Among the larger, at least partially realized projects, apart from certain collections of sources
(volumes of the historical archive of the KPJ with Party documents, for instance, began being
published already in 1949), the publication of the collected works by Josip Broz – Tito is also
worth mentioning. These were published in the Serbo-Croatian edition in twenty books, while
the collection covered the period until June 1944, although it was also supposed to include the
post-war period. The publication of the collected works as well – similarly to the history of
the League of Communists of Yugoslavia – began with a political initiative.25 Of similar
projects only the collection of the collected works by Boris Kidrič was realized, while the
preparation of the collected works by Edvard Kardelj was cancelled in the beginning phase.

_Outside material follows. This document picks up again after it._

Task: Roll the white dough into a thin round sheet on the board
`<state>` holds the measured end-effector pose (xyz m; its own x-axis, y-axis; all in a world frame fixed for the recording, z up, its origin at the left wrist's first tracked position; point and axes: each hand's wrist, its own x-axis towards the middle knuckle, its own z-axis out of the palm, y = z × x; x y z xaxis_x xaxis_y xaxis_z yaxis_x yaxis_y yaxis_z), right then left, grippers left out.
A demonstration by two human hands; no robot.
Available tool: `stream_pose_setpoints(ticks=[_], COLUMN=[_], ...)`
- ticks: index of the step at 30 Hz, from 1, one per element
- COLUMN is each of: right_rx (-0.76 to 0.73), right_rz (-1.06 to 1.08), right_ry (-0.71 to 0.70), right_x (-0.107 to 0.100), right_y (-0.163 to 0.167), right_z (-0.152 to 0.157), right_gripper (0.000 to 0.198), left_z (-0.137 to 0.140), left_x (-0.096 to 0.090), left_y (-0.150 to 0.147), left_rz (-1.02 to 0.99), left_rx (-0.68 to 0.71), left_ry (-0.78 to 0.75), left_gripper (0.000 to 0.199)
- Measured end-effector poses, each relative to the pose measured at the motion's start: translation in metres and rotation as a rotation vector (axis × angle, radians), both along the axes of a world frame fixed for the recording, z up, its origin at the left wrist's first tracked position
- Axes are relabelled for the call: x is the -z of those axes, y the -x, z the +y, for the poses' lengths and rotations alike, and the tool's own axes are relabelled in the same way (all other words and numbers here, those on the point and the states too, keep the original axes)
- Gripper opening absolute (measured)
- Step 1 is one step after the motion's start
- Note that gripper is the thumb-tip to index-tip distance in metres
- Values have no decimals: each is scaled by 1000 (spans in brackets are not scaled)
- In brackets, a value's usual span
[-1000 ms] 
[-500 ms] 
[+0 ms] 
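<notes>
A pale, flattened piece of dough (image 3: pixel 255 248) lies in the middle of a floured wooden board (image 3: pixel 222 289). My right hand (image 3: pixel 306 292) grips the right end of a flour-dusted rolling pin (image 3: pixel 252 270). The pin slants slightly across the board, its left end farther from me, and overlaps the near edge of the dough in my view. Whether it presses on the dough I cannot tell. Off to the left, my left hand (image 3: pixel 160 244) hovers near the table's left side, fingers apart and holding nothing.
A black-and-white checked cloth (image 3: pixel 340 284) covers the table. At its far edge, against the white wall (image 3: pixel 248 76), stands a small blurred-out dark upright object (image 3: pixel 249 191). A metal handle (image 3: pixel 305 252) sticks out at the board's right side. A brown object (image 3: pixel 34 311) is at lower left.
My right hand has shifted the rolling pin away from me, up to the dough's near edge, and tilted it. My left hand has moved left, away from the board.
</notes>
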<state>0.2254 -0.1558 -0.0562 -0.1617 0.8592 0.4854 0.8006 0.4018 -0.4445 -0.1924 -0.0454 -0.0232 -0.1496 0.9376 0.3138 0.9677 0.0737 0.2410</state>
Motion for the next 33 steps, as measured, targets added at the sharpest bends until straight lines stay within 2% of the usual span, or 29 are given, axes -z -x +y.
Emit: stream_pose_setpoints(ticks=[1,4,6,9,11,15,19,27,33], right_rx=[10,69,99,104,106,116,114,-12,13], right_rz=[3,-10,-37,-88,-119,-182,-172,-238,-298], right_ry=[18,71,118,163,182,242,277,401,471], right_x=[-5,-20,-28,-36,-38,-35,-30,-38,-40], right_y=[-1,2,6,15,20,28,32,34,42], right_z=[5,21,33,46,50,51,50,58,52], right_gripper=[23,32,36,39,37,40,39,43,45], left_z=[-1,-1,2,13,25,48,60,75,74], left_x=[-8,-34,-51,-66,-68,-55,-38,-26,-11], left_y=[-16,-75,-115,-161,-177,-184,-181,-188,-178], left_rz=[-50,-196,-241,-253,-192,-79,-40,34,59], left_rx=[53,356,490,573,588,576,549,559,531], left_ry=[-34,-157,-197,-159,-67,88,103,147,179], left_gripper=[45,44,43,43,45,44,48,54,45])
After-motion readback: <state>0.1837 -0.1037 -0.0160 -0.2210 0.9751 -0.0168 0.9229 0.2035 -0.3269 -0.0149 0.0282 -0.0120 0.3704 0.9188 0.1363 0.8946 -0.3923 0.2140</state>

The Yugoslav Historians' Association from 1955 onwards issued a comprehensive
bibliography for every other world congress of historians; at first in the English and French
languages, and afterwards only in English. For the world congress in Stuttgart in 1985 the
Association no longer prepared a bibliography, formally due to lack of money, thus only
issuing three volumes in their entirety (the last and most voluminous one, in 1975). The
Yugoslav historians participated in various bilateral commissions; the work of Slovene
historians in the Austrian-Yugoslav and Italian-Yugoslav commission should be pointed out,
since they appeared in a professionally qualified manner and completely equal to their Italian
and Austrian colleagues.
Historiographical Schools and Methodological Differences
Yugoslav historiography was too heterogeneous, too small and underdeveloped to be able to
create its own "historical school" (analogous to German, French or Anglo-Saxon
historiography). Although a multitude of round tables and discussions in the entire post-war
period, and particularly in the eighties, at first glance gives the impression that Yugoslav
historians had dealt greatly with the theoretical questions of historiography, there are,
however, few in-depth studies that would withstand a critical analysis. Individuals or groups
of historians that were in the minority, leaned towards this or that of the "great" European
25 The decision to publish Tito's collected works was adopted by the Presidency of the League of Communists
of Yugoslavia on May 1972, on Tito's seventieth year.